Stored records:

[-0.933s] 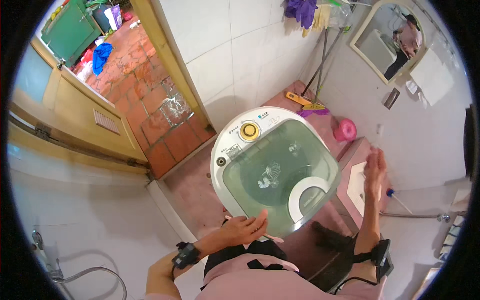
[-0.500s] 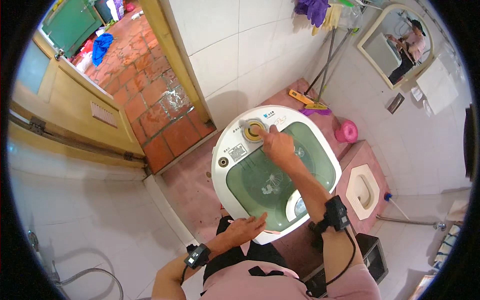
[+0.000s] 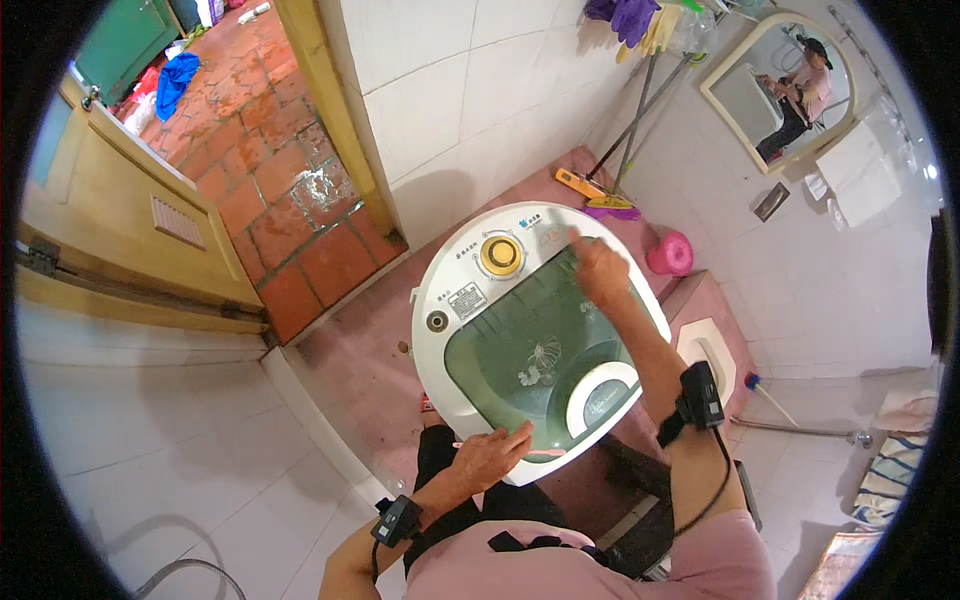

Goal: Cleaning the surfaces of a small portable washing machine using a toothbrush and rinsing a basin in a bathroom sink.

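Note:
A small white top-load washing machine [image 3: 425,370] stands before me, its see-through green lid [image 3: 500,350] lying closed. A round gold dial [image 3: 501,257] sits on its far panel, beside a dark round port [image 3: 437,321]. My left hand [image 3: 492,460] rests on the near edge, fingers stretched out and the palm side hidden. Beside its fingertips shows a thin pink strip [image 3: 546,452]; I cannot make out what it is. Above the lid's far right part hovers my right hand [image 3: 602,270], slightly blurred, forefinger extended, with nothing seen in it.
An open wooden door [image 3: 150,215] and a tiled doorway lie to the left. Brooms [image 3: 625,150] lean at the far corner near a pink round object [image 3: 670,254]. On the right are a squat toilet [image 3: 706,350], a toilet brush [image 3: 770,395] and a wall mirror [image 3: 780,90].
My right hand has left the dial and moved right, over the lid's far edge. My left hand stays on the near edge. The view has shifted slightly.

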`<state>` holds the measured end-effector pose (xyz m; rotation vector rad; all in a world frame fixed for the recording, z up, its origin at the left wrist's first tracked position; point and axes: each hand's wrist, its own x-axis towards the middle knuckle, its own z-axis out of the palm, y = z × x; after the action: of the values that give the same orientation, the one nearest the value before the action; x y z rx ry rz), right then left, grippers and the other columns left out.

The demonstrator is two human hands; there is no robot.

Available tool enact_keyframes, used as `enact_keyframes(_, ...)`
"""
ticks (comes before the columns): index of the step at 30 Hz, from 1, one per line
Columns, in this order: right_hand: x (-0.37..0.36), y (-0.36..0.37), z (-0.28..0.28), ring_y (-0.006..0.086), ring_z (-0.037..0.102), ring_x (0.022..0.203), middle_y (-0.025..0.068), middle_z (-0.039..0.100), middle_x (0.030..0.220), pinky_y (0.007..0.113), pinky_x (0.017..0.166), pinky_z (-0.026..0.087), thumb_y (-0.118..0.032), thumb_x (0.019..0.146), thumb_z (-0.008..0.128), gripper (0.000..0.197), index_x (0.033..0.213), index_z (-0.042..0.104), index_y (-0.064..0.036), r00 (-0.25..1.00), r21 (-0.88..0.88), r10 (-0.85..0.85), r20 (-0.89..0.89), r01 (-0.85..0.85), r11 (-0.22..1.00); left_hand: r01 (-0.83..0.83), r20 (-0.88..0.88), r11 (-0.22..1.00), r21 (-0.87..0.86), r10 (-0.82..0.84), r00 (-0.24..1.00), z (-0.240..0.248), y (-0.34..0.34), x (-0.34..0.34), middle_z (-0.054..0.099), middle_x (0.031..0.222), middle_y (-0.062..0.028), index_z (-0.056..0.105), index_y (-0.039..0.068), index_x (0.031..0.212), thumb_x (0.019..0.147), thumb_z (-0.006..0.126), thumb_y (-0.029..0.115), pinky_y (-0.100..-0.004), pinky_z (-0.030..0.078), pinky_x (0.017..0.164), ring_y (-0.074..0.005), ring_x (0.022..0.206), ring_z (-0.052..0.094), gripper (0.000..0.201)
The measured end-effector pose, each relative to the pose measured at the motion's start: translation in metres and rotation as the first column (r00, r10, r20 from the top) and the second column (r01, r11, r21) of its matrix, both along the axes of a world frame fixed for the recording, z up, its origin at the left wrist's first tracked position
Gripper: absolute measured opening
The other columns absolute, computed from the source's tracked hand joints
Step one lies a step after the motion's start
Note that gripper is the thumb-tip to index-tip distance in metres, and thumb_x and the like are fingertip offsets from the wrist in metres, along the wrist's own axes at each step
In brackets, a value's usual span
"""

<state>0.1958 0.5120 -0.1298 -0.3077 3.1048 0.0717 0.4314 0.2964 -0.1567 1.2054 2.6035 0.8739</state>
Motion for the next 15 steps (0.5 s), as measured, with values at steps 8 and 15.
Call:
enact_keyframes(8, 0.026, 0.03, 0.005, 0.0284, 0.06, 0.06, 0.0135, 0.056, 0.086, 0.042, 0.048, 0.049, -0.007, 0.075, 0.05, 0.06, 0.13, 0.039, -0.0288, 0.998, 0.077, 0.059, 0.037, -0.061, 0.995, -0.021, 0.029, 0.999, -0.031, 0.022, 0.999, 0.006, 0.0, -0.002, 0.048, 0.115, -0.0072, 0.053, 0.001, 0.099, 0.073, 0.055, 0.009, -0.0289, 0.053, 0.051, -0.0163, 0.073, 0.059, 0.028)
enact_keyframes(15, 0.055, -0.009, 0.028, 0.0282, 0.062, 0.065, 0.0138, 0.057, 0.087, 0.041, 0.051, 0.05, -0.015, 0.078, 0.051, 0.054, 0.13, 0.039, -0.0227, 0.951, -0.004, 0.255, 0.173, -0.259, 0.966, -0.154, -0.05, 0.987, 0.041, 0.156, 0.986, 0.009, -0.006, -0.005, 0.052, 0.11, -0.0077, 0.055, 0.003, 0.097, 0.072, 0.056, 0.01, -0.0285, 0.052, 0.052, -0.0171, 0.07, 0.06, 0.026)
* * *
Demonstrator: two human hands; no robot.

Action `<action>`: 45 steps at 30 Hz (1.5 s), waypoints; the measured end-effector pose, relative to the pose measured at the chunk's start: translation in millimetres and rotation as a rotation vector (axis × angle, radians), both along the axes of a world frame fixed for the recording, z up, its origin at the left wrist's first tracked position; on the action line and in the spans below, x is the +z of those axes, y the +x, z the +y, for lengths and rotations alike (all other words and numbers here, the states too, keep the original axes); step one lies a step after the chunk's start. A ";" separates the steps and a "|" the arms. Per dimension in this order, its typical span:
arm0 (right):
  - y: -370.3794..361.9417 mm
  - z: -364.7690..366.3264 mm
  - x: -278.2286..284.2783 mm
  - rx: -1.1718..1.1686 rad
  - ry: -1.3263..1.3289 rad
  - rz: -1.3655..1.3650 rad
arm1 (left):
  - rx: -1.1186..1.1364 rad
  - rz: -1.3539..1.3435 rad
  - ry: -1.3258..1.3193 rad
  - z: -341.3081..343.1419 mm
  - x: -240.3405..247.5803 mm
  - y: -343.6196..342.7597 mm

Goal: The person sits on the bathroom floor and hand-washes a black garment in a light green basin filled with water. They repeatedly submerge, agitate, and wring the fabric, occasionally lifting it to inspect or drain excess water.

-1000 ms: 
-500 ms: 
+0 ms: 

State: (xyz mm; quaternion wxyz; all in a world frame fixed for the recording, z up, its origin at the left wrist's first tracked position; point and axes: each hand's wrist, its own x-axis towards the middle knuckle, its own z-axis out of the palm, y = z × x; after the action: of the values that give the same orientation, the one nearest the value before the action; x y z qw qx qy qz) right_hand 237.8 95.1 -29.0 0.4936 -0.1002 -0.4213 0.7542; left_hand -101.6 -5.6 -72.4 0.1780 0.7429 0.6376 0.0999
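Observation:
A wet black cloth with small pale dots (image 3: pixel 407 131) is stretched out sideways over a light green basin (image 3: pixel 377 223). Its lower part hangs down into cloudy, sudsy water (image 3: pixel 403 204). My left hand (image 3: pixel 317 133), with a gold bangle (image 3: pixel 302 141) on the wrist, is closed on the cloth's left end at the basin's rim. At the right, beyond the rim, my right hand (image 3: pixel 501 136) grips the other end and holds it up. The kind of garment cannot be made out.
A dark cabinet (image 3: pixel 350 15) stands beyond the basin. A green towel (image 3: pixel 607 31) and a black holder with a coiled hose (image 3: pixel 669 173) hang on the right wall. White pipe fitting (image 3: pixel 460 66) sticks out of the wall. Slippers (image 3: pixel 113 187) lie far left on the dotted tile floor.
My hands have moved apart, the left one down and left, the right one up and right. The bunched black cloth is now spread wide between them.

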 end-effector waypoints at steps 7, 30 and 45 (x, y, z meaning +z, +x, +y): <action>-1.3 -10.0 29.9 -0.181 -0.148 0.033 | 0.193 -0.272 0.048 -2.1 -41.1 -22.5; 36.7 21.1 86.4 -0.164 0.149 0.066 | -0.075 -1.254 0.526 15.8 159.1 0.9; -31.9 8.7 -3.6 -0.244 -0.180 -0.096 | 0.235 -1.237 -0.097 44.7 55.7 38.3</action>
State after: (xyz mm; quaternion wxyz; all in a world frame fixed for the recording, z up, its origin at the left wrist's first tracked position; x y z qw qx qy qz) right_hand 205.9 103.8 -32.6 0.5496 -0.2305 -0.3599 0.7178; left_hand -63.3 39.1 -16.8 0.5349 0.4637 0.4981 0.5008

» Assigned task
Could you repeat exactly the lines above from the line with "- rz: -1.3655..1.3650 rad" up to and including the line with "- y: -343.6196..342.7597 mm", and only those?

» Answer
  - rz: -1.3655..1.3650 rad
arm1 (left):
  - rx: -1.1186..1.1364 rad
  - rz: -1.3539..1.3435 rad
  - ry: -1.3258..1.3193 rad
  - z: -341.3081..343.1419 mm
  - x: -240.3405..247.5803 mm
  - y: -343.6196..342.7597 mm

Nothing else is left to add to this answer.